Guides to Good Practice
The Archaeology Data Service, with partners in the Arts and Humanities Data Service (which closed in April 2008) commissioned a series of Guides to Good Practice. These Guides provide practical guidance in applying recognised standards to facilitate the creation, preservation, and re-use of digital resources. These guides were extensively updated in 2011. Some of the Guides focus on specific methods used by archaeologists, others address broader archiving topics. All Guides identify and explore key issues in digital archiving. The Guides are not intended to serve as method texts, but instead provide pointers to basic literature for those who need more detailed information.

Medieval Britain and Ireland (info)
The on-line version of Medieval Britain and Ireland is a new venture for the Medieval Archaeology journal, featuring a searchable digital database for these annually submitted excavation summaries. These annual excavation summaries, reported in the Journal for Medieval Archaeology since 1957, provide an important resource for both researchers in the field and the general public. The digital database enables the user to conduct a range of searches, by region, year or keyword. Together with the access to a range of unpublished reports, through the grey literature library, this will make Medieval Britain and Ireland a truly excellent period-based resource.

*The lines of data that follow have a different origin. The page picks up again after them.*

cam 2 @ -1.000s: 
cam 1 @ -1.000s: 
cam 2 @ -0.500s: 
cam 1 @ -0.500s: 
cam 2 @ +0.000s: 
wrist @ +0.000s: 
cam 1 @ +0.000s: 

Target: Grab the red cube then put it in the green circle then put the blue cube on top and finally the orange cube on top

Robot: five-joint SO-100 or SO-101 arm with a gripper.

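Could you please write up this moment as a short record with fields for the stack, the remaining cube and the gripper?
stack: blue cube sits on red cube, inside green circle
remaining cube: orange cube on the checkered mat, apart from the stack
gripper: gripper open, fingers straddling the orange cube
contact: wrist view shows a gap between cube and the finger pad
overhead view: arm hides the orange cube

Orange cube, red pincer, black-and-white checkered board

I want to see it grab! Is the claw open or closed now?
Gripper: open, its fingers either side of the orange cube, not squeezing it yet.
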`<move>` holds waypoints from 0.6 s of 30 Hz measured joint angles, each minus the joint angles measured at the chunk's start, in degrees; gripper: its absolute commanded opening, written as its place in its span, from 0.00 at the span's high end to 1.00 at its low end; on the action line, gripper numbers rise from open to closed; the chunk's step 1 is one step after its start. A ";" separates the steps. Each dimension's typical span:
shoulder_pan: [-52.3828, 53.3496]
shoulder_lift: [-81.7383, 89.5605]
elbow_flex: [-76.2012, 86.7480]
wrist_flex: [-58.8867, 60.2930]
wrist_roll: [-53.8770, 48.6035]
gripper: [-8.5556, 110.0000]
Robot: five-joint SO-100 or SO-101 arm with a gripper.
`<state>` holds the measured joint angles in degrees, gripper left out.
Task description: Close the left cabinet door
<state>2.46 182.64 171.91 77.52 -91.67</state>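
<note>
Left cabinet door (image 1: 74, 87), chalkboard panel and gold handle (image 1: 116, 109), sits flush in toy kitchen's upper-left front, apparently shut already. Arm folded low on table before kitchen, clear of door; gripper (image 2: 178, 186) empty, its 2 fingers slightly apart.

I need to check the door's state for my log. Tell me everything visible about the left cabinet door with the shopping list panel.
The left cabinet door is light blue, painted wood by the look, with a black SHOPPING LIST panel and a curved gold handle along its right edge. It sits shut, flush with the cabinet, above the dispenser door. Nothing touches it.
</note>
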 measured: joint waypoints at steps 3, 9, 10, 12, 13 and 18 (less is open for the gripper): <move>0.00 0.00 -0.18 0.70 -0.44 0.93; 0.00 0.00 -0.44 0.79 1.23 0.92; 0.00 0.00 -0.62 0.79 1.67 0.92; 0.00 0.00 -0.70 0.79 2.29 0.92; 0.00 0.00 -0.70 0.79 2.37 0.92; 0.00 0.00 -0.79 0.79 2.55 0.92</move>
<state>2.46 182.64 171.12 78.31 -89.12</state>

Post-Medieval Fieldwork in Britain and Northern Ireland (PMFBNI)
The on-line version of Post-Medieval Fieldwork in Britain and Northern Ireland (PMFBNI) is a new venture for the Post-Medieval Archaeology journal, featuring a searchable digital database for these annually submitted excavation summaries. The digital database enables the user to conduct a range of searches, by region, year or keyword. Together with the access to a range of unpublished reports, through the grey literature library, this will make Post-Medieval Fieldwork in Britain and Northern Ireland a truly excellent period-based resource.



Roman Amphora (info)
The aim of this website is to provide an online introductory resource for the study of Roman amphorae. In the Roman empire amphorae were pottery containers used for the non-local transport of agricultural products. They are crucially important to archaeologists in providing direct evidence for inter-regional and long-distance movement of agricultural products within the empire, and have been an important source of data in the increasingly sophisticated debates about the scale and structure of the Roman economy over the last thirty years. This website concentrates upon the containers alone.



Preparing an archive for deposit
The aim of this resource is to provide some introductory instruction on preparing an archive for deposition with the Archaeology Data Service (ADS), however, many of the techniques and methodologies of metadata collation and creation applied here are equally valid for other digital repositories, and perhaps most significantly for your own personal data.